Aim of the task
Your answer must be the full listing, repeated word for word.
⟨
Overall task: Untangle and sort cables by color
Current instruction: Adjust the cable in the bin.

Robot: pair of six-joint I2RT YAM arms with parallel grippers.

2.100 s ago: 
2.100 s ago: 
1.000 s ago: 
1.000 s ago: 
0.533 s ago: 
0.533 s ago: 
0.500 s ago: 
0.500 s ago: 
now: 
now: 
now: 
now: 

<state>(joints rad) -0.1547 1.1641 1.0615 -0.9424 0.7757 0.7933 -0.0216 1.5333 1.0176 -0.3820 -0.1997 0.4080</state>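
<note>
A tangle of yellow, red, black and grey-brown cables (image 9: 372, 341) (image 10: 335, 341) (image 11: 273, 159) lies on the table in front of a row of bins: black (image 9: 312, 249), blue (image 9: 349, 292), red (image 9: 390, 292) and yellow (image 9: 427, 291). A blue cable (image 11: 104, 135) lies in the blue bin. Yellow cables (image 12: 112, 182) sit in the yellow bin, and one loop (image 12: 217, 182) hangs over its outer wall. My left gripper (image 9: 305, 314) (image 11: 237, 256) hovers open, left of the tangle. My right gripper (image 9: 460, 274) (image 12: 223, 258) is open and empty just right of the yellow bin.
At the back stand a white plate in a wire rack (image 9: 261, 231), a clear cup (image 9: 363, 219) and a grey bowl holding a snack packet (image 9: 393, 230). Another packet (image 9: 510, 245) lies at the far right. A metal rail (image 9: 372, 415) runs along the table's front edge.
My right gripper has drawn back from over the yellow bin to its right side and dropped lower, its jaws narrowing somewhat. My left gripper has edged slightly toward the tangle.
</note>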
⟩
Reply to the exercise
Overall task: Untangle and sort cables by color
Current instruction: Adjust the cable in the bin.

Robot: pair of six-joint I2RT YAM arms with parallel grippers.

2.100 s ago: 
2.100 s ago: 
1.000 s ago: 
1.000 s ago: 
0.533 s ago: 
0.533 s ago: 
0.500 s ago: 
0.500 s ago: 
now: 
now: 
now: 
now: 

<state>(joints rad) -0.1547 1.1641 1.0615 -0.9424 0.7757 0.7933 -0.0216 1.5333 1.0176 -0.3820 -0.1997 0.4080</state>
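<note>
A tangle of yellow, red, black and grey-brown cables (image 9: 372, 341) (image 10: 335, 341) (image 11: 273, 159) lies on the table in front of a row of bins: black (image 9: 312, 249), blue (image 9: 349, 292), red (image 9: 390, 292) and yellow (image 9: 427, 291). A blue cable (image 11: 104, 135) lies in the blue bin. Yellow cables (image 12: 112, 182) sit in the yellow bin, and one loop (image 12: 217, 182) hangs over its outer wall. My left gripper (image 9: 305, 314) (image 11: 237, 256) hovers open, left of the tangle. My right gripper (image 9: 460, 274) (image 12: 223, 258) is open and empty just right of the yellow bin.
At the back stand a white plate in a wire rack (image 9: 261, 231), a clear cup (image 9: 363, 219) and a grey bowl holding a snack packet (image 9: 393, 230). Another packet (image 9: 510, 245) lies at the far right. A metal rail (image 9: 372, 415) runs along the table's front edge.
My right gripper has drawn back from over the yellow bin to its right side and dropped lower, its jaws narrowing somewhat. My left gripper has edged slightly toward the tangle.
</note>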

The output above is complete as it stands.